**Exercise**
Output the records exactly, every one of them.

**Data to examine**
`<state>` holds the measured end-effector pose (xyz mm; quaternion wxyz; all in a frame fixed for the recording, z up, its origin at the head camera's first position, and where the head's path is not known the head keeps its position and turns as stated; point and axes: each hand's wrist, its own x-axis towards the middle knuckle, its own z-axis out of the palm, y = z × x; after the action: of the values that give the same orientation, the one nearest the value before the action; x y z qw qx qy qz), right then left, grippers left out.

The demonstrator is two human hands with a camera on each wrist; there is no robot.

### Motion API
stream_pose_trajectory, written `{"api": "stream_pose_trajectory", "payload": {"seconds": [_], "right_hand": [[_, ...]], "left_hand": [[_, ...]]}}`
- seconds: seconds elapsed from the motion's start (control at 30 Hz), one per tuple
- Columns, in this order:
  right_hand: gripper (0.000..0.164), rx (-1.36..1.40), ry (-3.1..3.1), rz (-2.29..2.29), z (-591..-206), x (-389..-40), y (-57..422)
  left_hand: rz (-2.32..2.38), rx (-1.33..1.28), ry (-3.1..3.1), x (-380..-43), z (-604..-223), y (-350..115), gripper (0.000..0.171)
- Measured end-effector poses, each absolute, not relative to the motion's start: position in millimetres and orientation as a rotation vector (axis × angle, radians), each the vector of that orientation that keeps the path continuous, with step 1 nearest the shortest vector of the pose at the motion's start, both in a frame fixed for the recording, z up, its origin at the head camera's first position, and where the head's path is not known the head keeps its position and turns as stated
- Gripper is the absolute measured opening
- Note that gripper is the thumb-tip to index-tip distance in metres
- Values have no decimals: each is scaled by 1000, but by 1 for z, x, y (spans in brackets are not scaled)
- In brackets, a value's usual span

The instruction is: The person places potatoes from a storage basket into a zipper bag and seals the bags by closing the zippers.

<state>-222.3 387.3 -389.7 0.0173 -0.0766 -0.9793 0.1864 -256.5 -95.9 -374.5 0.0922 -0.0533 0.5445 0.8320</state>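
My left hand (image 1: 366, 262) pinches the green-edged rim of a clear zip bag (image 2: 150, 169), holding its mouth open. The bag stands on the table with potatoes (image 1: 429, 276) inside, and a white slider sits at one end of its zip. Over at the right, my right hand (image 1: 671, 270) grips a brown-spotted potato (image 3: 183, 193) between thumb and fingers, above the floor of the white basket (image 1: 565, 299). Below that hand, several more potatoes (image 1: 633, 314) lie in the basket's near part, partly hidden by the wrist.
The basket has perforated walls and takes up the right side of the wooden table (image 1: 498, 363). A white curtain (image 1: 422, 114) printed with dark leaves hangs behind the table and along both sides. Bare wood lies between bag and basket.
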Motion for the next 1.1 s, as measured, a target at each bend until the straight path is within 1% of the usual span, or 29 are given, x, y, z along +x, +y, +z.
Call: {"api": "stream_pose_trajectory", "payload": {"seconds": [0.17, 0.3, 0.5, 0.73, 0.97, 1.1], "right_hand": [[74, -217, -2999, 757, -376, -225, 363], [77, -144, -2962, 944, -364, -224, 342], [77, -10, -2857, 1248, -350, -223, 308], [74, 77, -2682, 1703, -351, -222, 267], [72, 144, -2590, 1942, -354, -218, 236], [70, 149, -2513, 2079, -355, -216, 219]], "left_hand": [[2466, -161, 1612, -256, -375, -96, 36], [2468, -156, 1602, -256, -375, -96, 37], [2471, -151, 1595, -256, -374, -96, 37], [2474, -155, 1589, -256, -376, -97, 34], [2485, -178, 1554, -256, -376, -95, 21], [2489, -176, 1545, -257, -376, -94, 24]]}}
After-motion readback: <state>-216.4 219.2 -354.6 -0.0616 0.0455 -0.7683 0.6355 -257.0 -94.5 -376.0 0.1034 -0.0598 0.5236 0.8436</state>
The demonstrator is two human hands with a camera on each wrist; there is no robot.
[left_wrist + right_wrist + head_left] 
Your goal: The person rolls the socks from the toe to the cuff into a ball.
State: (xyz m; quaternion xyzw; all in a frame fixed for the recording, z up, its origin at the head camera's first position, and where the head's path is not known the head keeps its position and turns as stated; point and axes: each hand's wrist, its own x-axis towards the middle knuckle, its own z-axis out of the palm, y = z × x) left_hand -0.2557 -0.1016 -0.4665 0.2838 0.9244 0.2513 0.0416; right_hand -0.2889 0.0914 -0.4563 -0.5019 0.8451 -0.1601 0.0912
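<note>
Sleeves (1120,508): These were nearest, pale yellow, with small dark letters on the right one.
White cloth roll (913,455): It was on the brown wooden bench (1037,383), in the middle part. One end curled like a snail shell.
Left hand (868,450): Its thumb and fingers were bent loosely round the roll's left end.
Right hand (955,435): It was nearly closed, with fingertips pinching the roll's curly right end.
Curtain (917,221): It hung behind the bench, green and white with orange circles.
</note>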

**Written reply**
`<state>` holds the measured end-effector pose (xyz mm; quaternion wxyz; all in a frame fixed for the recording, z up, its origin at the head camera's first position, and where the head's path is not known the head keeps its position and turns as stated; point and axes: each hand's wrist, its own x-axis towards the middle knuckle, its own z-axis out of the palm, y = z × x; after the action: of the values that give the same orientation, the one nearest the value before the action; x y z qw qx qy qz), right then left, grippers left out.

The demonstrator is two human hands with a camera on each wrist; there is no robot.

### Motion API
stream_pose_trajectory, written `{"api": "stream_pose_trajectory", "payload": {"seconds": [_], "right_hand": [[_, ...]], "left_hand": [[_, ...]]}}`
- seconds: seconds elapsed from the motion's start (control at 30 Hz), one per tuple
- Columns, in this order:
  right_hand: gripper (0.000..0.164), rx (-1.36..1.40), ry (-3.1..3.1), rz (-2.29..2.29), z (-591..-206), x (-389..-40), y (-57..422)
  left_hand: rz (-2.32..2.38), rx (-1.33..1.28), ry (-3.1..3.1), x (-380..-43), z (-604..-223), y (-350..115), gripper (0.000..0.171)
- Measured end-effector poses, each absolute, not relative to the motion's start: position in millimetres and orientation as a rotation vector (axis × angle, radians), each the vector of that orientation that keeps the path continuous, with step 1 nearest the shortest vector of the pose at the motion's start, both in a frame fixed for the recording, z up, its origin at the head camera's first position, and where the head's path is not known the head keeps its position and turns as stated
- Gripper is the absolute measured opening
- Note that gripper is the thumb-tip to index-tip distance in metres
- Values have no decimals: each is scaled by 1000, but by 1 for z, x, y (spans in brackets are not scaled)
- In brackets, a value's usual span

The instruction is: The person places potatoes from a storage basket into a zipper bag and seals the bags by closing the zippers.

<state>-222.3 387.3 -389.7 0.0173 -0.0766 -0.9793 0.1864 -256.5 -95.9 -374.5 0.0922 -0.0533 0.5445 0.8320</state>
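My left hand (image 1: 366, 262) pinches the green-edged rim of a clear zip bag (image 2: 150, 169), holding its mouth open. The bag stands on the table with potatoes (image 1: 429, 276) inside, and a white slider sits at one end of its zip. Over at the right, my right hand (image 1: 671, 270) grips a brown-spotted potato (image 3: 183, 193) between thumb and fingers, above the floor of the white basket (image 1: 565, 299). Below that hand, several more potatoes (image 1: 633, 314) lie in the basket's near part, partly hidden by the wrist.
The basket has perforated walls and takes up the right side of the wooden table (image 1: 498, 363). A white curtain (image 1: 422, 114) printed with dark leaves hangs behind the table and along both sides. Bare wood lies between bag and basket.
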Motion for the next 1.1 s, as measured, a target at each bend until the straight path is within 1% of the usual span, or 29 are given, x, y, z along +x, +y, +z.
Call: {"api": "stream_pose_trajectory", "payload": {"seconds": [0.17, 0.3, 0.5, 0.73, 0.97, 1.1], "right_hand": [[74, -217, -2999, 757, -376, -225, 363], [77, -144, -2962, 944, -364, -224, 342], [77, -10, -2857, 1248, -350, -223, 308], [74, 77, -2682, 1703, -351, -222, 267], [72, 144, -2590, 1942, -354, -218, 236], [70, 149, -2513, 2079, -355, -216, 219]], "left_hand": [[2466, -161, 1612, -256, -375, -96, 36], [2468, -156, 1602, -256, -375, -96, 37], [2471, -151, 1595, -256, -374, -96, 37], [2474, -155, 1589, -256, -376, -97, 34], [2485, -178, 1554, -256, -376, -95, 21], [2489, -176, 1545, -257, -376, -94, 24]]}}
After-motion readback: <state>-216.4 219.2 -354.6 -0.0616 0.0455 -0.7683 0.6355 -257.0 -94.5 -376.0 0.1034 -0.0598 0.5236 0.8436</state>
The demonstrator is two human hands with a camera on each wrist; there is no robot.
[left_wrist + right_wrist + head_left] 
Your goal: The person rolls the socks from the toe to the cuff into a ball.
State: (xyz m; quaternion xyzw; all in a frame fixed for the recording, z up, its origin at the head camera's first position, and where the head's path is not known the head keeps its position and turns as stated; point and axes: each hand's wrist, its own x-axis towards the middle knuckle, its own z-axis out of the palm, y = z × x) left_hand -0.2557 -0.1016 -0.4665 0.2838 0.9244 0.2513 0.0416; right_hand -0.2889 0.0914 -0.4563 -0.5019 0.8451 -0.1601 0.0912
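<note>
Sleeves (1120,508): These were nearest, pale yellow, with small dark letters on the right one.
White cloth roll (913,455): It was on the brown wooden bench (1037,383), in the middle part. One end curled like a snail shell.
Left hand (868,450): Its thumb and fingers were bent loosely round the roll's left end.
Right hand (955,435): It was nearly closed, with fingertips pinching the roll's curly right end.
Curtain (917,221): It hung behind the bench, green and white with orange circles.
</note>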

This response is now finished.